Getting Started with Bases2Fastq

Bases2Fastq processes Element AVITI™ System sequencing data and converts base calls into FASTQ files. While ElemBio Cloud offers a Bases2Fastq verified flow that executes in cloud environments, Element makes Bases2Fastq available as an executable through a Docker container or a static binary. This tutorial uses simulated data to demonstrate how to manually set up and execute Bases2Fastq in a Linux or Windows environment.

This tutorial covers the following topics:

The structure of a Bases2Fastq execution command
How to execute Bases2Fastq for your OS and distribution method
The creation of a corrected run manifest to troubleshoot an error
How to reexecute Bases2Fastq with a corrected run manifest

Before You Begin

Make sure you complete the following necessary prerequisites for this tutorial:

Install Docker or the static binary.
- The static binary is only compatible with Linux OS.
- When installing Docker for Windows OS, review the system requirements. Element recommends enabling the WSL 2 backend feature.
Install tree, a CLI tool that maps folder directories.
- Windows OS includes tree by default.
- For Linux OS, use the following command to install tree:

apt-get install tree

Set Up Docker

If you are using Docker for this tutorial, complete the following setup steps:

Make sure Docker for Desktop is running on your system.
Open a CLI terminal.
In the CLI terminal, run the following command to pull the latest Bases2Fastq image from the Element public registry hosted on DockerHub.
The CLI displays the current Bases2Fastq version.

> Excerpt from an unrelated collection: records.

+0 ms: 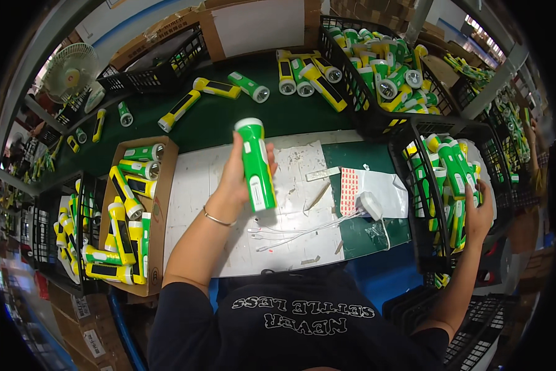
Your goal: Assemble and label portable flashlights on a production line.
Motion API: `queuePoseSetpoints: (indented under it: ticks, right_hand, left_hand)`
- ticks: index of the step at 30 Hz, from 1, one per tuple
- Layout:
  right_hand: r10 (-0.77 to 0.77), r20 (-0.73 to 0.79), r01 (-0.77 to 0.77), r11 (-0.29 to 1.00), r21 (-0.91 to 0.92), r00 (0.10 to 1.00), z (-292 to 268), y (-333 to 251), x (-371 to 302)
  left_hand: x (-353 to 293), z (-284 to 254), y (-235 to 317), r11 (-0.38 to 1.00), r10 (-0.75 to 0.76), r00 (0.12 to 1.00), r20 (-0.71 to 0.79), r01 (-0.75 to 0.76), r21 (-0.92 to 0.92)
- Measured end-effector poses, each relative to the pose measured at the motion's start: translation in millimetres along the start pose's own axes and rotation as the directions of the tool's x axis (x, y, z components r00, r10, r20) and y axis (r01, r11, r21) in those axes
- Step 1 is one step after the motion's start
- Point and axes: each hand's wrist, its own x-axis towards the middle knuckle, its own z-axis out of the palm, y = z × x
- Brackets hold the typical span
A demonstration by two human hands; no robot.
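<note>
Over our cluttered counter, our left hand has its fingers wrapped around a green-and-white plastic flashlight; our right hand, fingers spread, reaches into the black wire basket; a loose hold could drop the flashlight.

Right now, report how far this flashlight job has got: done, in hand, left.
Done, it seems: a cardboard box at the left holds a batch of flashlights lying flat. In hand: the left hand holds a green flashlight upright over the white mat, while the right hand reaches into the black crate of green flashlights. Left: that crate and the far crate look full.
</note>
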Motion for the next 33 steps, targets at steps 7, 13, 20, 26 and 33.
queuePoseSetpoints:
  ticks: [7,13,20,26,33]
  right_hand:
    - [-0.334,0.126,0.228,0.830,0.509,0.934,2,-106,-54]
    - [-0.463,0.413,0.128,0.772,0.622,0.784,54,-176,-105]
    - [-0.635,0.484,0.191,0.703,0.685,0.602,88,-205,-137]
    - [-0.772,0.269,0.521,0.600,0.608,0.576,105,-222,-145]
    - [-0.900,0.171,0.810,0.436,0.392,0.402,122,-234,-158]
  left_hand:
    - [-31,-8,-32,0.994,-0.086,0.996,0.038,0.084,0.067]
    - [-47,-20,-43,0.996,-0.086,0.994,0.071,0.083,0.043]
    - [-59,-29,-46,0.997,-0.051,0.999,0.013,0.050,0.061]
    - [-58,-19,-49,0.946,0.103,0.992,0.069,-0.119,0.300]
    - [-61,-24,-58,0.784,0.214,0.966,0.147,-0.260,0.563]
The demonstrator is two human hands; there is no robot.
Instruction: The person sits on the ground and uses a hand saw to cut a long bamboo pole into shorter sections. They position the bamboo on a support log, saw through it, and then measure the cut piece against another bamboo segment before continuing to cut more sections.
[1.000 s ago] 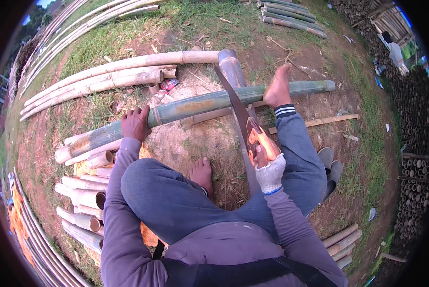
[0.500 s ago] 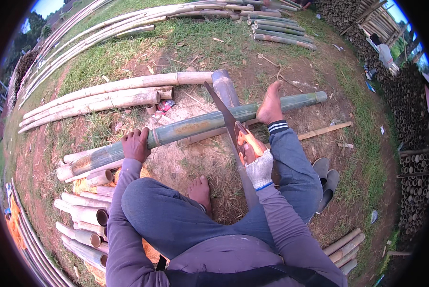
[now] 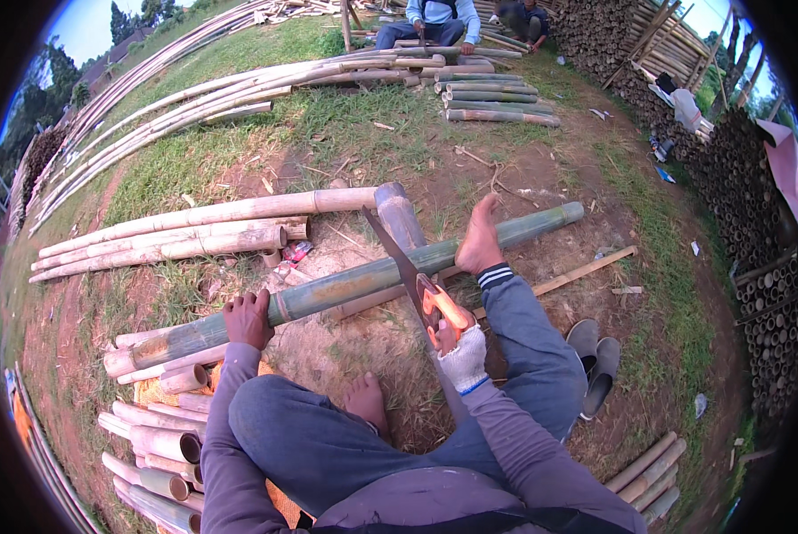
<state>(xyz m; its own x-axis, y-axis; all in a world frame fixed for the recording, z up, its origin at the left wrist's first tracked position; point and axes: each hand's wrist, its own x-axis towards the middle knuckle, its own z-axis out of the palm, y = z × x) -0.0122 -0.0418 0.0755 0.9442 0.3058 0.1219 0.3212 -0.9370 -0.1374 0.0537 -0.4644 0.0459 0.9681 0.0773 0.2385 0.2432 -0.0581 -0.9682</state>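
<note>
A long green bamboo pole (image 3: 336,289) lies slantwise across the ground before me. My left hand (image 3: 249,319) wraps over its near left part, beside a joint. In a white knit glove, my right hand (image 3: 463,354) grips the orange handle of a handsaw (image 3: 397,254). The blade crosses the pole close to my bare right foot (image 3: 481,237), which presses on the bamboo. How deep the teeth sit in it I cannot tell. A short thick bamboo piece (image 3: 401,218) lies beyond the pole, against the blade's far part.
Pale bamboo poles (image 3: 194,214) lie at the left, with cut tubes (image 3: 163,440) by my left knee. Sandals (image 3: 602,365) rest at the right. Green cut pieces (image 3: 497,98) lie farther off. One person (image 3: 430,22) sits at the back, another (image 3: 525,22) crouches. Stacked bamboo (image 3: 755,178) lines the right.
The view has tilted up, so the scene sits lower and two people at the back now show. Both hands keep their grips; the saw has hardly shifted against the pole.
</note>
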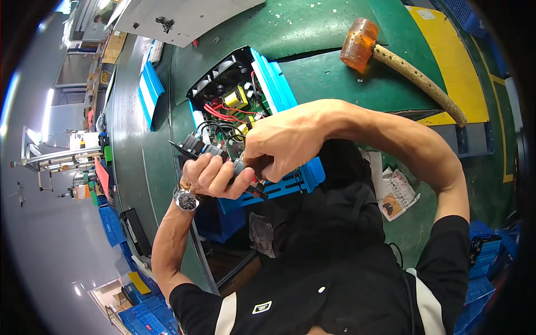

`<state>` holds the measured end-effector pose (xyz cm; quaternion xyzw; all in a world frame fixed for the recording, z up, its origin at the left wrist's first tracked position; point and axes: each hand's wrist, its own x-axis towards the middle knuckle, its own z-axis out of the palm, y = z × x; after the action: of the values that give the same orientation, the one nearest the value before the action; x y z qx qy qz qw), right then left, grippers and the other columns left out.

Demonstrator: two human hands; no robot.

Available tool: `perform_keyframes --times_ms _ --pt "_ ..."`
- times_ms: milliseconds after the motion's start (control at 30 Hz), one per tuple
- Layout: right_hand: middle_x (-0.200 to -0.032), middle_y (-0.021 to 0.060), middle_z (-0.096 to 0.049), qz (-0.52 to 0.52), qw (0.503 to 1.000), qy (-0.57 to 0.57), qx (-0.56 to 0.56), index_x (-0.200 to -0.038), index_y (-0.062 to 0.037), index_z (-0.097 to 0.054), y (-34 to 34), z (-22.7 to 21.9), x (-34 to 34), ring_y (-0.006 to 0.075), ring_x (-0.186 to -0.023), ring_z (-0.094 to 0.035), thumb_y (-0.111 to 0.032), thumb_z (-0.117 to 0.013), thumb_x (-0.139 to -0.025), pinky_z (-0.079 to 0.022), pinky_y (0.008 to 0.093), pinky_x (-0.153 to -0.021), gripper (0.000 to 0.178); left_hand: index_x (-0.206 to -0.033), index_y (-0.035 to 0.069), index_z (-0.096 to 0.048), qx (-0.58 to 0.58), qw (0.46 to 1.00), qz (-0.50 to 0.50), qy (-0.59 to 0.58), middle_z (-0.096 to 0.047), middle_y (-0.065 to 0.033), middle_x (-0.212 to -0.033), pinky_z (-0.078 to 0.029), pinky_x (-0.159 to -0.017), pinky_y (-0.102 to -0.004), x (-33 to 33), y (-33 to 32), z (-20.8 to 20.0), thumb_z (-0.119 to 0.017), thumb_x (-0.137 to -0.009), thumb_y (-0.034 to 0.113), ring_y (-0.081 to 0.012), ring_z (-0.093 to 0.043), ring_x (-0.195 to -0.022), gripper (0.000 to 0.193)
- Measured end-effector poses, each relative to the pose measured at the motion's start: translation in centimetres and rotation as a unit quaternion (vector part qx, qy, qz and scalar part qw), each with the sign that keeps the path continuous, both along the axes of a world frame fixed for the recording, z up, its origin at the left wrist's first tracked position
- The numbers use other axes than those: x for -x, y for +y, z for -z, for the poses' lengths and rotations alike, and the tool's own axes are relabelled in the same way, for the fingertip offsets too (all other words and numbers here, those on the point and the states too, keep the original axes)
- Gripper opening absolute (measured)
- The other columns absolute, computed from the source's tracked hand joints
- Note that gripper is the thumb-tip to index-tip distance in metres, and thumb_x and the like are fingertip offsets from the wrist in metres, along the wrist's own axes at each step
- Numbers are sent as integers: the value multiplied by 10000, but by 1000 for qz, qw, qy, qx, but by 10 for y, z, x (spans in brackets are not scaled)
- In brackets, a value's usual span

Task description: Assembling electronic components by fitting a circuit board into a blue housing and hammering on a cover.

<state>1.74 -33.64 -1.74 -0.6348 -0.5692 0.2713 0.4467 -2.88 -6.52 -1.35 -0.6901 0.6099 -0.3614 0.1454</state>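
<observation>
Mid-assembly at a green workbench [312, 33], a worker bends over a blue-sided electronics housing [276, 84] lying just above centre, toward eleven o'clock. The job looks part-way along: fans [226, 70] stand at the housing's eleven-o'clock end and wired components [235, 99] fill its interior, while the top is open and a black end panel [259, 192] with grey sockets [213, 149] sits tilted at the near end, apparently yet to be seated and fastened. The left hand [212, 176], its forearm rising from between seven and eight o'clock, has its fingers clamped around the panel. The right hand [296, 139] arches in from three o'clock, knuckles up, fingers curled (whether they grip anything cannot be told). A mallet [392, 59] lies between one and two o'clock.
</observation>
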Motion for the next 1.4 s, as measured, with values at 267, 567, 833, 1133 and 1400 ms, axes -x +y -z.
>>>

docker run elembio/bases2fastq bases2fastq --version

Create a Directory

Create a bases2fastq-setup folder for this tutorial.

mkdir bases2fastq-setup

To prepare for downloading the simulated data, make the bases2fastq-setup folder the working directory in the CLI.

cd ./bases2fastq-setup

Create a fastq subfolder in the bases2fastq-setup folder.

mkdir fastq

Download the Simulated Data

Download and extract the simulated output data for a 2 x 150 AVITI System run to the bases2fastq-setup folder.
An AWS S3 cloud storage bucket hosts the data. The data use the standard format and structure for output files from an AVITI System.

curl http://element-public-data.s3.amazonaws.com/bases2fastq-share/bases2fastq-v2/20230404-bases2fastq-sim-151-151-9-9.tar.gz -o sim-data.zip

Extract the simulated data from the zip file.

tar -xvf sim-data.zip

Use tree to visualize the files in a tree format and confirm successful extraction of the data.

tree 20230404-bases2fastq-sim-151-151-9-9

Execution Command Overview

Select the tab for your OS and Bases2Fastq distribution.

Docker for Windows OS
Docker for Linux OS
Static Binary for Linux OS

For Docker, the Bases2Fastq execution commands in this tutorial include the following components:

docker run invokes the Docker daemon.
elembio/bases2fastq identifies the image you want to pull.
bases2fastq invokes the Bases2Fastq software.

The commands end with the input and output locations for the execution.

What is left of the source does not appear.